PROBLEM STATEMENT
In full and word for word, copy the listing; no pictures belong in the copy.

RECORDED DATA
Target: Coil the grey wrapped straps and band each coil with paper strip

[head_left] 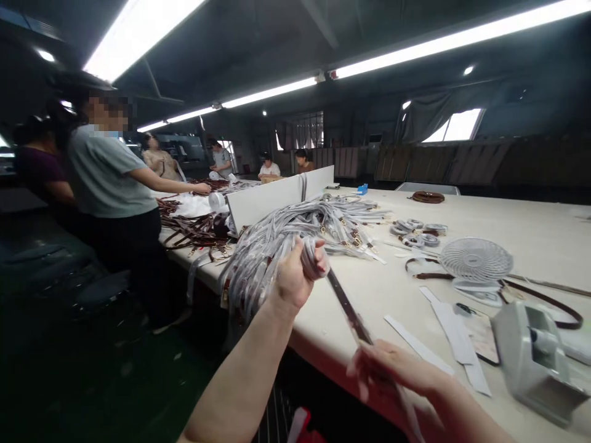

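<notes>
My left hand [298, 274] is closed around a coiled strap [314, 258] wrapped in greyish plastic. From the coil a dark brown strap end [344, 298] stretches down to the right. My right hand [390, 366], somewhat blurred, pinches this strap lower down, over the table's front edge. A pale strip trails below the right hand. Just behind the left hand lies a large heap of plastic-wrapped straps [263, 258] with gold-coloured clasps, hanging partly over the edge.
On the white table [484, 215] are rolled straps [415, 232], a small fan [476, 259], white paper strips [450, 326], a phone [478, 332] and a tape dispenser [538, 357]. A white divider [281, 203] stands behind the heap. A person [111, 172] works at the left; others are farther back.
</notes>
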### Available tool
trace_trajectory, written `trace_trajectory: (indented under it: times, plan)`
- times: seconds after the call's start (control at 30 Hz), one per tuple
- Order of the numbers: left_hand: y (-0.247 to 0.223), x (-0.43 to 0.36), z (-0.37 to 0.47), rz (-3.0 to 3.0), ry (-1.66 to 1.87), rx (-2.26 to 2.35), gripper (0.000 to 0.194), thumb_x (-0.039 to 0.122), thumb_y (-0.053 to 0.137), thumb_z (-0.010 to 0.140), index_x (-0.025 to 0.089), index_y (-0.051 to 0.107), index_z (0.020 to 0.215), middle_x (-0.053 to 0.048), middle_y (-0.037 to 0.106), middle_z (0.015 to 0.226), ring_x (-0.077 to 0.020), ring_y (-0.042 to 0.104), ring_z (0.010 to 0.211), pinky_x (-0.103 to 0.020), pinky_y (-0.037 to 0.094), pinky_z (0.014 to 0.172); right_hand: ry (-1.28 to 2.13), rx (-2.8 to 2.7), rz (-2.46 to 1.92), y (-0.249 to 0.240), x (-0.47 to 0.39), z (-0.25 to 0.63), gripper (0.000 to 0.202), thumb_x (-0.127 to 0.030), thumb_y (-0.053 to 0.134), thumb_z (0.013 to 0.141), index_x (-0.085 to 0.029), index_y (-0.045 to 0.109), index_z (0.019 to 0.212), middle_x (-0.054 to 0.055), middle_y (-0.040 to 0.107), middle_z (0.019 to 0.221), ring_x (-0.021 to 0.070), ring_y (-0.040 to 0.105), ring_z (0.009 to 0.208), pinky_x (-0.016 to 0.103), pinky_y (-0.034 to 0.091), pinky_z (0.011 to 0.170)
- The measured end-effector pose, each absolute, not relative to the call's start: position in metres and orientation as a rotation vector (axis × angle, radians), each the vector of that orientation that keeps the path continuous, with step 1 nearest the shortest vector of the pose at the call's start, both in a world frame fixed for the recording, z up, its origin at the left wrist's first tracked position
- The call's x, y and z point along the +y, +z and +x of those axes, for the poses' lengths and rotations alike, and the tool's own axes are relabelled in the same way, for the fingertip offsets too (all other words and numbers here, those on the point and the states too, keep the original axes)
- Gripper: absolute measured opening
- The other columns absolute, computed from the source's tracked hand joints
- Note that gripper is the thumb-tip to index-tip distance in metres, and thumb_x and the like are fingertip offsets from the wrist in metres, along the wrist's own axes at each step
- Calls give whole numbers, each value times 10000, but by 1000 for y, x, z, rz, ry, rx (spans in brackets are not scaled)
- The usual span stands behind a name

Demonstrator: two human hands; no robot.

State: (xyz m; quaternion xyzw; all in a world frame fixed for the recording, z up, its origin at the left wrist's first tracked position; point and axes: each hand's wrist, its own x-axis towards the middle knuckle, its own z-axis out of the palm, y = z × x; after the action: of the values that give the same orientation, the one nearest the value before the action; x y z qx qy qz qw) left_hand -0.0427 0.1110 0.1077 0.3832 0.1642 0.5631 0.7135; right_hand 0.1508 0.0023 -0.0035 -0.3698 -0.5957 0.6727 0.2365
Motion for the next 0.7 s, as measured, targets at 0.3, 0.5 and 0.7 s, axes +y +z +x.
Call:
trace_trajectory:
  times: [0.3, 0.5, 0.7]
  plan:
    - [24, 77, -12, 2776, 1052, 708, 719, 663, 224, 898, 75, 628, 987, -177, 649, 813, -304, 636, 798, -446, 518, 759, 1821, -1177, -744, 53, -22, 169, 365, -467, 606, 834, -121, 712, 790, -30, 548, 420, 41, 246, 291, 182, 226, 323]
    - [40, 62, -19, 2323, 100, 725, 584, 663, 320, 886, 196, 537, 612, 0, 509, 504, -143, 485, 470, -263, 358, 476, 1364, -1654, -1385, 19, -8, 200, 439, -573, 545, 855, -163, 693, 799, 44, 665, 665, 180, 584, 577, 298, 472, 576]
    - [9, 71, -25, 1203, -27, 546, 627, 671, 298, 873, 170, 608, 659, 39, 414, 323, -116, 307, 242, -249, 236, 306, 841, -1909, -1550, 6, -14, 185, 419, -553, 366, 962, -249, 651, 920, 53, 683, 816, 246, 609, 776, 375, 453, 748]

TASK RESULT
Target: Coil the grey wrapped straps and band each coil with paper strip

[head_left] 

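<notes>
My left hand [298, 274] is closed around a coiled strap [314, 258] wrapped in greyish plastic. From the coil a dark brown strap end [344, 298] stretches down to the right. My right hand [390, 366], somewhat blurred, pinches this strap lower down, over the table's front edge. A pale strip trails below the right hand. Just behind the left hand lies a large heap of plastic-wrapped straps [263, 258] with gold-coloured clasps, hanging partly over the edge.
On the white table [484, 215] are rolled straps [415, 232], a small fan [476, 259], white paper strips [450, 326], a phone [478, 332] and a tape dispenser [538, 357]. A white divider [281, 203] stands behind the heap. A person [111, 172] works at the left; others are farther back.
</notes>
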### Available tool
trace_trajectory, written `trace_trajectory: (indented under it: times, plan)`
- times: seconds after the call's start (control at 30 Hz), one per tuple
- Order of the numbers: left_hand: y (-0.247 to 0.223), x (-0.43 to 0.36), z (-0.37 to 0.47), rz (-3.0 to 3.0), ry (-1.66 to 1.87), rx (-2.26 to 2.35), gripper (0.000 to 0.194), thumb_x (-0.039 to 0.122), thumb_y (-0.053 to 0.137), thumb_z (-0.010 to 0.140), index_x (-0.025 to 0.089), index_y (-0.051 to 0.107), index_z (0.020 to 0.215), middle_x (-0.053 to 0.048), middle_y (-0.037 to 0.106), middle_z (0.015 to 0.226), ring_x (-0.077 to 0.020), ring_y (-0.042 to 0.104), ring_z (0.010 to 0.211), pinky_x (-0.103 to 0.020), pinky_y (-0.037 to 0.094), pinky_z (0.014 to 0.172); right_hand: ry (-1.28 to 2.13), rx (-2.8 to 2.7), rz (-2.46 to 1.92), y (-0.249 to 0.240), x (-0.47 to 0.39), z (-0.25 to 0.63), gripper (0.000 to 0.202), thumb_x (-0.127 to 0.030), thumb_y (-0.053 to 0.134), thumb_z (0.013 to 0.141), index_x (-0.085 to 0.029), index_y (-0.045 to 0.109), index_z (0.019 to 0.212), middle_x (-0.054 to 0.055), middle_y (-0.040 to 0.107), middle_z (0.019 to 0.221), ring_x (-0.021 to 0.070), ring_y (-0.040 to 0.105), ring_z (0.009 to 0.208), pinky_x (-0.016 to 0.103), pinky_y (-0.034 to 0.091), pinky_z (0.011 to 0.170)
- The measured end-effector pose, each absolute, not relative to the call's start: position in metres and orientation as a rotation vector (axis × angle, radians), each the vector of that orientation that keeps the path continuous, with step 1 nearest the shortest vector of the pose at the call's start, both in a world frame fixed for the recording, z up, its origin at the left wrist's first tracked position
- The call's x, y and z point along the +y, +z and +x of those axes, for the poses' lengths and rotations alike, and the tool's own axes are relabelled in the same way, for the fingertip offsets too (all other words and numbers here, those on the point and the states too, keep the original axes)
- Gripper: absolute measured opening
- The other columns absolute, computed from the source's tracked hand joints
- Note that gripper is the thumb-tip to index-tip distance in metres, and thumb_x and the like are fingertip offsets from the wrist in metres, along the wrist's own axes at each step
- Calls give whole numbers, each value times 10000, but by 1000 for y, x, z, rz, ry, rx (spans in brackets are not scaled)
- The usual span stands behind a name

Demonstrator: two human hands; no robot.

State: (xyz m; quaternion xyzw; all in a world frame fixed for the recording, z up, its origin at the left wrist's first tracked position; point and axes: each hand's wrist, its own x-axis towards the middle knuckle, its own z-axis out of the palm, y = z × x; after the action: of the values that give the same orientation, the one nearest the value before the action; x y z qx qy qz qw) left_hand -0.0427 0.1110 0.1077 0.3832 0.1642 0.5631 0.7135; right_hand 0.1508 0.0023 -0.0035 -0.3698 -0.5957 0.6727 0.2365
Motion for the next 0.7 s, as measured, targets at 0.3, 0.5 and 0.7 s, axes +y +z +x.
Call:
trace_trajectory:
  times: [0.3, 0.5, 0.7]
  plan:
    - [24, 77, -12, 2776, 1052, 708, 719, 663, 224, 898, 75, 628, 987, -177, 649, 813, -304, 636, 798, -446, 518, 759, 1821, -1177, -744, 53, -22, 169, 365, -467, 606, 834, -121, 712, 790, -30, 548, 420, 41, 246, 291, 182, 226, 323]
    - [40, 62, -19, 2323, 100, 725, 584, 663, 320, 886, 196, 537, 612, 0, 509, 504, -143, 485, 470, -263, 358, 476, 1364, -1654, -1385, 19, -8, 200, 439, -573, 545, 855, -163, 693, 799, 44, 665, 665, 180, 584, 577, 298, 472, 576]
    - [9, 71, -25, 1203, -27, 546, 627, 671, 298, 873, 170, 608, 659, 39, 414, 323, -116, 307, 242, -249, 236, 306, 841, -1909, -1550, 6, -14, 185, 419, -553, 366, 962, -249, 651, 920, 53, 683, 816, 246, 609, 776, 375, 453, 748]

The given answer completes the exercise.